Data extract |
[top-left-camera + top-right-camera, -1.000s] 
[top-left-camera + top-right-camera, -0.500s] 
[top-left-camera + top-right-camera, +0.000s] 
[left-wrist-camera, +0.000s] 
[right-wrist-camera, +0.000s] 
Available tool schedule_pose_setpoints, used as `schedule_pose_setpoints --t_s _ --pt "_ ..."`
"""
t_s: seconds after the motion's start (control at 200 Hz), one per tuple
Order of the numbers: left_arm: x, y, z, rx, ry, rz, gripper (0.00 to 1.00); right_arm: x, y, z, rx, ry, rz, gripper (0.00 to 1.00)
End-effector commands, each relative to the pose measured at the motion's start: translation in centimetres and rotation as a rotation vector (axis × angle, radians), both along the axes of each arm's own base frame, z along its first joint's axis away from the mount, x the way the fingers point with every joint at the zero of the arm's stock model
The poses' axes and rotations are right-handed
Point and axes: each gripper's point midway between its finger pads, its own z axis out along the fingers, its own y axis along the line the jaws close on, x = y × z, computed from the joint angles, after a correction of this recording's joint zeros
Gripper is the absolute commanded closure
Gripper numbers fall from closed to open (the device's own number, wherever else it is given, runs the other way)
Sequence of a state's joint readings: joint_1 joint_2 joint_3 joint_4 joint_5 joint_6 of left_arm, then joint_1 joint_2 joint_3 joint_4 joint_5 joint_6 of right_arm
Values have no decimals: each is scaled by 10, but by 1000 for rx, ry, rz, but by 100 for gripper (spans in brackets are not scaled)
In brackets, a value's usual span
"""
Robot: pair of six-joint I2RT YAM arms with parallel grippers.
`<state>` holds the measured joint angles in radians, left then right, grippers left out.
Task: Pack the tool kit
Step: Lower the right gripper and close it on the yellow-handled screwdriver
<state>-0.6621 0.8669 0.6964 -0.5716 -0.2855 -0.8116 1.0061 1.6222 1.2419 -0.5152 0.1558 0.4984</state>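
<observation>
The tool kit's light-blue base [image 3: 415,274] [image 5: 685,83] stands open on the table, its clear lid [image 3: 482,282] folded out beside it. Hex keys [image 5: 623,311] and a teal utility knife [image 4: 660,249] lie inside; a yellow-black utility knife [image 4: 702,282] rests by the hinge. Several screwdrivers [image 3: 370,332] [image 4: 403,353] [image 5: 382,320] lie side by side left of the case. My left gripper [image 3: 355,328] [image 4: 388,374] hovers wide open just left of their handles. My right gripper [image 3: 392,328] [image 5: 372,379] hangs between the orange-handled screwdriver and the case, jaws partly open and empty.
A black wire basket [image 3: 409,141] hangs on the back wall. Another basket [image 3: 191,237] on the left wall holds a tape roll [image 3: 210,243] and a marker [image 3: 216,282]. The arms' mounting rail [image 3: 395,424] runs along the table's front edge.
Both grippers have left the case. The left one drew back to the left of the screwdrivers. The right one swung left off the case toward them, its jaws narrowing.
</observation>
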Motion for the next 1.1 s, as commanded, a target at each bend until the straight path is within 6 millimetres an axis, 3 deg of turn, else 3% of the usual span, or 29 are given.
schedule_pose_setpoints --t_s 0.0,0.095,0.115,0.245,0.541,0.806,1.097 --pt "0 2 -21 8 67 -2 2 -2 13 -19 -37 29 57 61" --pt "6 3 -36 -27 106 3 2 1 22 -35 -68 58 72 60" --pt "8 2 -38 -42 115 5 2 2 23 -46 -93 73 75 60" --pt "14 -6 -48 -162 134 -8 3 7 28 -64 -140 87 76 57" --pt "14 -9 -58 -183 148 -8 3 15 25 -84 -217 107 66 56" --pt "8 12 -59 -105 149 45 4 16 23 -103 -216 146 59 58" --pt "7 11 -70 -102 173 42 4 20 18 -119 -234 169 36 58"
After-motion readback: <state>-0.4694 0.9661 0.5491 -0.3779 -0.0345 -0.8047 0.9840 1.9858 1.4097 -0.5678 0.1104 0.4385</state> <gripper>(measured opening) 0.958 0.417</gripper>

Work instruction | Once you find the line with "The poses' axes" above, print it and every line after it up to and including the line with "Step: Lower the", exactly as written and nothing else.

Response area |
The poses' axes and rotations are right-handed
Point and axes: each gripper's point midway between its finger pads, its own z axis out along the fingers, its own y axis along the line the jaws close on, x = y × z, computed from the joint angles, after a correction of this recording's joint zeros
Gripper is the absolute commanded closure
Gripper numbers fall from closed to open (the device's own number, wherever else it is given, runs the other way)
Sequence of a state's joint readings: joint_1 joint_2 joint_3 joint_4 joint_5 joint_6 of left_arm, then joint_1 joint_2 joint_3 joint_4 joint_5 joint_6 of right_arm
Values have no decimals: each is scaled by 10, but by 1000 for rx, ry, rz, but by 100 for gripper (spans in brackets are not scaled)
In brackets, a value's usual span
"""
Robot: pair of six-joint I2RT YAM arms with parallel grippers.
`<state>` holds the measured joint angles in radians, left then right, grippers left out.
Task: Pack the tool kit
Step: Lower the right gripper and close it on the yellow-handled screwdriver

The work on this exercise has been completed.